WORK INSTRUCTIONS -
Read the data, and whenever a line holds the word "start", report that line.

Records drawn from a dataset:

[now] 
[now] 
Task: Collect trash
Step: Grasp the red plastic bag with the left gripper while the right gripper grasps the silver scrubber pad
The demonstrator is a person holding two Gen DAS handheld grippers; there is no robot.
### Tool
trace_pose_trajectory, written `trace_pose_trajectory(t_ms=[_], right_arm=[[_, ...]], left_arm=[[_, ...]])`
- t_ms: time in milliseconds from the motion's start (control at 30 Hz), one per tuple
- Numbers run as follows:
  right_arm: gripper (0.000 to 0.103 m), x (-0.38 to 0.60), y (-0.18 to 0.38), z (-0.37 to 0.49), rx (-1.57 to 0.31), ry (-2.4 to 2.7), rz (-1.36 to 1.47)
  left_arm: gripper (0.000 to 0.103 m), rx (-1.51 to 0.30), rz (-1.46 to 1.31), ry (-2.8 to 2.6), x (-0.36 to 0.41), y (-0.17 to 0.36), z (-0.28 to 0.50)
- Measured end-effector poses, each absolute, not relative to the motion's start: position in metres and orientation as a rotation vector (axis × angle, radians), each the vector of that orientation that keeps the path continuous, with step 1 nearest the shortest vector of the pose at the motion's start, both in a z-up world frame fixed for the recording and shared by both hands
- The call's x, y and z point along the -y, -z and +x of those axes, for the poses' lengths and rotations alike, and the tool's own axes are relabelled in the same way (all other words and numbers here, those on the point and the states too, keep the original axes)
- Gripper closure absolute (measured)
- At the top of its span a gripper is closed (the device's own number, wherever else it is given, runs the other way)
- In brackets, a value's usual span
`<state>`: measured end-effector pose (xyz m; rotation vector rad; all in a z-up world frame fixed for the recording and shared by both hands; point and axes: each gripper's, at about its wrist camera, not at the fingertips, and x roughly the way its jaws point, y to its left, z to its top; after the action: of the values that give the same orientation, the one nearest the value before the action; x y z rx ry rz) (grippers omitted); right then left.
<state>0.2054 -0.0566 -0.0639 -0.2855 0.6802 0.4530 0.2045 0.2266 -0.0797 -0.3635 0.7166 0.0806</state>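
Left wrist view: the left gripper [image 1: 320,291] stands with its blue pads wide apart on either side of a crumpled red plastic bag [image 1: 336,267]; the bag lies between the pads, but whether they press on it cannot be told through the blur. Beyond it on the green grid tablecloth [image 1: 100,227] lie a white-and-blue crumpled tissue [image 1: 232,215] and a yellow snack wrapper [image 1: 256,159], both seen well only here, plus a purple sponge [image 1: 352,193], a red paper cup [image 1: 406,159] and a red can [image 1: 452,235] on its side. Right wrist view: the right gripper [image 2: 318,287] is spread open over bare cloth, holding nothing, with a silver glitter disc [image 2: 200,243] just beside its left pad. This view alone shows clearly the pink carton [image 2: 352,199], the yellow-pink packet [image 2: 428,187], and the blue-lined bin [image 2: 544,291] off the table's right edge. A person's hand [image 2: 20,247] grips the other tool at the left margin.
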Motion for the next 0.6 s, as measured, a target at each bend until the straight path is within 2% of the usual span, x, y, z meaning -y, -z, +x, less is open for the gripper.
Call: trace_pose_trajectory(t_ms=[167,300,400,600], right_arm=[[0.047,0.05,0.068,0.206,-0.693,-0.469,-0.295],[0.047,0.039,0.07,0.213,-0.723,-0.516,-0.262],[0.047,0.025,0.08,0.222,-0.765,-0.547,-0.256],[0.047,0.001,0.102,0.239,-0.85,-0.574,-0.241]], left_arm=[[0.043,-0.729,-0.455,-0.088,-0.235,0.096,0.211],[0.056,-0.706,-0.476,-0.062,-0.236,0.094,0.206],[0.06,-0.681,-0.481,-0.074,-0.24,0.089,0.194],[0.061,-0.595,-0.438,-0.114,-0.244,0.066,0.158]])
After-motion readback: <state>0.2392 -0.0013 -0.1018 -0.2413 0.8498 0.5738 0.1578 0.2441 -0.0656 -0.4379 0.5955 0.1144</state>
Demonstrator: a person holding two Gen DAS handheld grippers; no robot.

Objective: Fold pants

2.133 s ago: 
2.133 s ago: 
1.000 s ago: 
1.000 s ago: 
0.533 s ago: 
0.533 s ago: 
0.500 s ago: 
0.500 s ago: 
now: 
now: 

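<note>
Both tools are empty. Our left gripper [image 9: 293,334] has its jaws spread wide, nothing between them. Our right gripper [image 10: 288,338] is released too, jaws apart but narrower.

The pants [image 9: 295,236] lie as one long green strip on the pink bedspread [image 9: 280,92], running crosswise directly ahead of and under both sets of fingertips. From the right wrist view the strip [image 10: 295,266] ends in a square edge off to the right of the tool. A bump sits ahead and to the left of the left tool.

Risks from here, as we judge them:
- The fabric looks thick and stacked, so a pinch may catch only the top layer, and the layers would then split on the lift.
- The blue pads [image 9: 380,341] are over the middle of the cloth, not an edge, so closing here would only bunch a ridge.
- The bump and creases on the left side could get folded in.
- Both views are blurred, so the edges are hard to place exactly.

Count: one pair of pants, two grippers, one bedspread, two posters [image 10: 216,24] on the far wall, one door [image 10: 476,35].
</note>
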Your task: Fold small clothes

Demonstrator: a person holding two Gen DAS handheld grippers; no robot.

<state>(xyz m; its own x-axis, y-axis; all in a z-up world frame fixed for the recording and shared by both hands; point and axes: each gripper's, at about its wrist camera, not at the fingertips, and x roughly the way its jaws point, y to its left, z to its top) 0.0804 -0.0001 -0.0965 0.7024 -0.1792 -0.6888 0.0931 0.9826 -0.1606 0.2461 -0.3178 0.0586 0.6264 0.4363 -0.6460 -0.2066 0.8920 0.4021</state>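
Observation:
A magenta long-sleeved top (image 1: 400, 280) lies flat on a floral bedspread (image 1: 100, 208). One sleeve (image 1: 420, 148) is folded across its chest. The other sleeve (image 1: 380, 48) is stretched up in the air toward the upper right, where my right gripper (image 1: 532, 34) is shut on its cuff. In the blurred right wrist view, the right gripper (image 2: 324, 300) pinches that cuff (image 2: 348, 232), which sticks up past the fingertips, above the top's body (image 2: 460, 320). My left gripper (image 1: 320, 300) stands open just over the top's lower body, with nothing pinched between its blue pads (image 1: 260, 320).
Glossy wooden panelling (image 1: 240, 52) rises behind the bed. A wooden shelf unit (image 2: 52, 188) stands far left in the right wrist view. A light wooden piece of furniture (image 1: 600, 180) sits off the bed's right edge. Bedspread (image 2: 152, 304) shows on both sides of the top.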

RESPONSE BELOW -
- t_ms: time in milliseconds from the motion's start (control at 30 Hz), one per tuple
- Measured end-effector poses, each absolute, not relative to the motion's start: position in metres and orientation as a rotation vector (axis × angle, radians), each the vector of that orientation that keeps the path continuous, with step 1 nearest the shortest vector of the pose at the motion's start, both in a z-up world frame fixed for the recording and shared by both hands

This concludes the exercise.